Она пришла. Уже был готов импровизированный столик на двоих – бутылка шампанского, яблоки и сыр. Меня потрясывало. Я стал открывать шампанское и не смог: сильно дрожали руки. Тогда я додумался проткнуть пробку вилкой. Шампанское тонкой струёй ударило в потолок. Все это было ужасно глупо, я выглядел идиотом. Элька смотрела на меня насмешливо.
Держа бутылку, как огнетушитель, я попытался наполнить бокалы этой тоненькой струйкой, но выходила одна сплошная пена. Кое-как мне все-таки удалось добиться того, что на донышках бокалов что-то заплескалось. Мы выпили за меня, я поцеловал ее. И тут я понял, что тянуть больше не могу. И заявил: «Мы сейчас начнем с того, чем все равно должно кончится…»
Она смотрела на меня своими удивительными безмятежными глазами, словно говоря: «Я, конечно, в твоей власти, но ты же не такой…» Но я был такой. Не слишком, но такой. Я снял с нее кофточку, стал целовать грудь… И тут увидел нечто, что чуть было не охладило весь мой пыл. Я увидел на ее левой груди расплывчатое пятнышко-родинку.
За несколько лет до этого я написал что-то вроде маленькой повести под названием «Пятна грозы»[3], и там, словно Галатею, создавая в мечтах возлюбленную, я нафантазировал именно такую родинку. Именно на этом месте. Но я отогнал от себя наваждение и, укрепившись в своем решении, мол, «судьба», полез расстегивать её знаменитые штаны. Это были очень смешные штаны, полосатые, по форме напоминающие галифе. Элька сама изобрела и сшила их.
Она вцепилась в замок-молнию и стала взволнованно говорить о том, что, если я не прекращу этого, она больше никогда ко мне не приедет. Но я вел себя, как баран, да я и есть Овен. Мы стали бороться, и я сумел-таки стянуть с нее брюки и трусики, но она то и дело совершала какое-то хитроумное передергивание бедрами, и желаемое мне не удавалось.
Ответственности «за растление несовершеннолетней» я не боялся. Потому что знал: она на меня не заявит, ведь никакое это не «растление», а любовь. Причем, взаимная. Просто, я – старше, и инициатива должна исходить от меня. Но меня мучил страх ее потерять, я боялся, что она не шутит, говоря, что никогда больше не приедет. У меня даже почти пропало желание.
И все же упрямство и другой страх – страх опозориться в ее глазах – заставляли меня продолжать борьбу, и в какой-то момент она замерла с открытыми от ужаса глазами, а я понял, что она действительно еще девственница, но на этом все и кончилось.

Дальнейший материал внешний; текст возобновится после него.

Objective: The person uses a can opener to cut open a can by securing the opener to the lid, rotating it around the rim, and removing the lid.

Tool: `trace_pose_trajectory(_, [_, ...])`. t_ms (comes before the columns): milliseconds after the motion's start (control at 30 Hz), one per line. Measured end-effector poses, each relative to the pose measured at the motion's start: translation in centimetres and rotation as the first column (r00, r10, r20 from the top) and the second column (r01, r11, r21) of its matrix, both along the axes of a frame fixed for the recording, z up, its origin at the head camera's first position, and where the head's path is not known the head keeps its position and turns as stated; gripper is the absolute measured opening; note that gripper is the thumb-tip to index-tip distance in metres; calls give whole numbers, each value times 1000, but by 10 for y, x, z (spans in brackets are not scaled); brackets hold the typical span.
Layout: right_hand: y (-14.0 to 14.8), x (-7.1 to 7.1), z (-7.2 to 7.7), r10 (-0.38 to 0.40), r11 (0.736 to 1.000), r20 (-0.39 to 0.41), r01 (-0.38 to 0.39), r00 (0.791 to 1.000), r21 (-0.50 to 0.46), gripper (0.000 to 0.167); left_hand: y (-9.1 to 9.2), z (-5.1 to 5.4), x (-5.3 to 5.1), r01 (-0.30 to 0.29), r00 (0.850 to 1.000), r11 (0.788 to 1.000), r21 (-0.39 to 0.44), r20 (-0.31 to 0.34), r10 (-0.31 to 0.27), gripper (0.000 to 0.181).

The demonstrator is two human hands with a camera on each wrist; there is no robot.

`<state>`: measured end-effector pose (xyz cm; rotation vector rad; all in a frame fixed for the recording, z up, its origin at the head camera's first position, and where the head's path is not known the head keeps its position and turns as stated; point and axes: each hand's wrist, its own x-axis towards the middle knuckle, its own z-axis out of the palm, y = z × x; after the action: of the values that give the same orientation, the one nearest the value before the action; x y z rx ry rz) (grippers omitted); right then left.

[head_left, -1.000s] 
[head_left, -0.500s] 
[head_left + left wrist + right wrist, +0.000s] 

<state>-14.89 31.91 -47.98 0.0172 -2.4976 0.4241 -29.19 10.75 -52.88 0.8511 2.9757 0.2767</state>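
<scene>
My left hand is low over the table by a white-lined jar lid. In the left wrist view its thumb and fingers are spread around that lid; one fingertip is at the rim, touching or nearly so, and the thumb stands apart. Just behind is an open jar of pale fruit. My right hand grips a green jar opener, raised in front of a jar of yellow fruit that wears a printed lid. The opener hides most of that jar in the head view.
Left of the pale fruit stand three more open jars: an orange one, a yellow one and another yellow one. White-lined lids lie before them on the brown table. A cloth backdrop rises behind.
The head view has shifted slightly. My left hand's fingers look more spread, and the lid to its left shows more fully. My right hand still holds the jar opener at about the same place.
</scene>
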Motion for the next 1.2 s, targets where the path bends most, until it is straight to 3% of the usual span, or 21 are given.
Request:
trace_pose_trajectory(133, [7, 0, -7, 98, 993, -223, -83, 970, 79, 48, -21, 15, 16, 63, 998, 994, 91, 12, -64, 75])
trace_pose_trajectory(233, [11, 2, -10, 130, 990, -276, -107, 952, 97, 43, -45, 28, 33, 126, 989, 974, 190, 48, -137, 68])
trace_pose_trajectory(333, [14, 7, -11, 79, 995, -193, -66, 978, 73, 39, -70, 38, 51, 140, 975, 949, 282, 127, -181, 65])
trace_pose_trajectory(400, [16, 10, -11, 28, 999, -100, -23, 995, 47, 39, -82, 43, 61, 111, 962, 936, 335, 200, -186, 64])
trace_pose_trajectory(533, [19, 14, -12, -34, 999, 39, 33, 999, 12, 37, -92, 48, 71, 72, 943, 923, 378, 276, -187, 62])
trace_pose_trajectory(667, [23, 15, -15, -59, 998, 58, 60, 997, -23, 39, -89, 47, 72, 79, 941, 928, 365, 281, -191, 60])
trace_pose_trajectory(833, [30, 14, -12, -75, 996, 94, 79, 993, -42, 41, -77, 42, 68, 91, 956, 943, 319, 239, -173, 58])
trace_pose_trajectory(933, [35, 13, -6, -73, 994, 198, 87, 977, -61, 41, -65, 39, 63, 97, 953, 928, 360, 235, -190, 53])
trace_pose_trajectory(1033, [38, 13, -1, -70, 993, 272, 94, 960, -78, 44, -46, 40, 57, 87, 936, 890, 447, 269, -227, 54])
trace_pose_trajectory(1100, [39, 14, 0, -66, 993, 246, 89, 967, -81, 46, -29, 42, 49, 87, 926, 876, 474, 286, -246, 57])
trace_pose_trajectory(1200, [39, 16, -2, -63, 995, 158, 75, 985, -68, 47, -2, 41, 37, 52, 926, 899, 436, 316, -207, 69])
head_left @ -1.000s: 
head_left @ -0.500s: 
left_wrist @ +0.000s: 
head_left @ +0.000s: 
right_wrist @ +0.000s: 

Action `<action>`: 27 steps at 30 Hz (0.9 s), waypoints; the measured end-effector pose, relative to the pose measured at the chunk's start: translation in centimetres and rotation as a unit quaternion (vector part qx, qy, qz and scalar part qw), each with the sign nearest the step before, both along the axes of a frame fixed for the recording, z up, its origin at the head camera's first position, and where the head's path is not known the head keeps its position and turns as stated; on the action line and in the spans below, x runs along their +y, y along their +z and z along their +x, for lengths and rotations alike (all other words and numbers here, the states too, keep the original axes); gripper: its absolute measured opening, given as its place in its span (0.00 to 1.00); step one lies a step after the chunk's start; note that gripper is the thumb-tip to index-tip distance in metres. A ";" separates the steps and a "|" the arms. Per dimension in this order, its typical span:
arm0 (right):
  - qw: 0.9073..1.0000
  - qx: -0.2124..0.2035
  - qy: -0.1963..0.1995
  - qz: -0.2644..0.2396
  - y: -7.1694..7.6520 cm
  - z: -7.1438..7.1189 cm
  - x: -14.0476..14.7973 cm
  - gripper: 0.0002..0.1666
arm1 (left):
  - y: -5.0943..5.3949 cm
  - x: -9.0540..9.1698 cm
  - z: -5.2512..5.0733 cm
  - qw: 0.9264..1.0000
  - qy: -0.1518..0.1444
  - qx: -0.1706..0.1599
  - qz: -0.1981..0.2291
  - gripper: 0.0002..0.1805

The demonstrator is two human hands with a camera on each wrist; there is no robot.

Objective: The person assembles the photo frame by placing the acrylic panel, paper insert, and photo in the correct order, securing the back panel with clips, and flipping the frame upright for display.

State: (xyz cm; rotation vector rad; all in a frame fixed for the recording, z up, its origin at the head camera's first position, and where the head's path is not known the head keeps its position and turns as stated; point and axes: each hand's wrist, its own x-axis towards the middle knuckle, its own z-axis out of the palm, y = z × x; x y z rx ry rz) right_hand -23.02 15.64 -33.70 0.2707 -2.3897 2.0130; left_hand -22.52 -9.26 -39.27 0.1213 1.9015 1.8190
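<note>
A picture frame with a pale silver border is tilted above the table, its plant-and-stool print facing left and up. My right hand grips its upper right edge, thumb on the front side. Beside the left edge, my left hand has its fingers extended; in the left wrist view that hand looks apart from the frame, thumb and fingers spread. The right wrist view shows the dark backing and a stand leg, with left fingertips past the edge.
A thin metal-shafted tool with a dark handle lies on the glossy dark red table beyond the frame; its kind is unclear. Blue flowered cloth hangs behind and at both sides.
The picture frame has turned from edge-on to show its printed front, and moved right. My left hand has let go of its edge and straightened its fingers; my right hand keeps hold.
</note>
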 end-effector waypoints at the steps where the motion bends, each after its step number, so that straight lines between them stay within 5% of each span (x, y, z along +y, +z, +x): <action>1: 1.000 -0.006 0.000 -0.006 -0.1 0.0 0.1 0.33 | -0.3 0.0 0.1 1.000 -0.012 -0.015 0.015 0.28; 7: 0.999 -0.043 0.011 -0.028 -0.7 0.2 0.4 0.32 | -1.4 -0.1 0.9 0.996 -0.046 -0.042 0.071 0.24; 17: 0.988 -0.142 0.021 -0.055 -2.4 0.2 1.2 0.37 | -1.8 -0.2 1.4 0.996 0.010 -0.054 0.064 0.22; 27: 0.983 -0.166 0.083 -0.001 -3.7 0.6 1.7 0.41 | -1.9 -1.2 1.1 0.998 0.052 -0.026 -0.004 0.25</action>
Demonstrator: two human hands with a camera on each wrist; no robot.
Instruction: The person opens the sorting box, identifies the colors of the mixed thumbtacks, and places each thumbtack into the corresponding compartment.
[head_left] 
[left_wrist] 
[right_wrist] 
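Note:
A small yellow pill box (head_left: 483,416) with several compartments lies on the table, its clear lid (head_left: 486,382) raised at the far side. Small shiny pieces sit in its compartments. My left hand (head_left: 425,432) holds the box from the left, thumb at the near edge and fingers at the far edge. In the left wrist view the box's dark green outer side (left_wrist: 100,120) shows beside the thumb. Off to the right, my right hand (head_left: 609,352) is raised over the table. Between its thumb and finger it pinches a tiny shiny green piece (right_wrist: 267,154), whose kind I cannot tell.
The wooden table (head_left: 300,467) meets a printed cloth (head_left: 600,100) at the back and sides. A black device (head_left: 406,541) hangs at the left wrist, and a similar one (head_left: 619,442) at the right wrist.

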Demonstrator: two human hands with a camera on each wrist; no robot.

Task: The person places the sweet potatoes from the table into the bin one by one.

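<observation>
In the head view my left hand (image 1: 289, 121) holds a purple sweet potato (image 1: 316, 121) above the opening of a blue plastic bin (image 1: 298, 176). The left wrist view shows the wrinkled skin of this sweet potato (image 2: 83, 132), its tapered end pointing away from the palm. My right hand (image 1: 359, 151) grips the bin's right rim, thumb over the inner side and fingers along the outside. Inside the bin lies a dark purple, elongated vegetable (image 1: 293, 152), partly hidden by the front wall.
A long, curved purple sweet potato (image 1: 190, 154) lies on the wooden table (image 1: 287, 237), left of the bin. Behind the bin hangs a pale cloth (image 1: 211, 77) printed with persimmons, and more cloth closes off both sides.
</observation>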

Я вообще-то спрашивал ее раньше, был ли у нее кто-нибудь, она отвечала как-то уклончиво: например, – «ну, кое-что было…» или «не совсем…» Потом она объяснила, что стеснялась признаться в своей неопытности.
Одеваясь, она говорила: «Ну, ты даешь… От тебя я не ожидала…» Но на её лице не было ни злости, ни обиды. Я проводил ее на автобус, и мы договорились встретиться послезавтра. Правда, она сказала, что не уверена, захочет ли приехать. Но, она приехала, и мы опять пошли к Черноярову, и я раздел ее уже без борьбы… Ей вновь было больно, но на этот раз я был в форме, и «со второй попытки» я все-таки лишил ее девственности окончательно.
Мы уже давно встречались с ней каждый день, теперь мы при этом стали еще и заниматься любовью. Каждый день и подолгу. От нее пахло молоком, и она отзывалась на малейшее мое движение. Она вся словно была сделана из эрогенных зон. Любое прикосновение заставляло ее вздрагивать, всхлипывать. Она кусала до крови губы. В какой-то момент она начинала трахаться дико, как автомат – сильно, без остановки, будто тело уже было не ее. Потом срывалась на истерику и рыдала. Я спрашивал, что с ней, и она отвечала: «Не знаю…» И пыталась улыбнуться.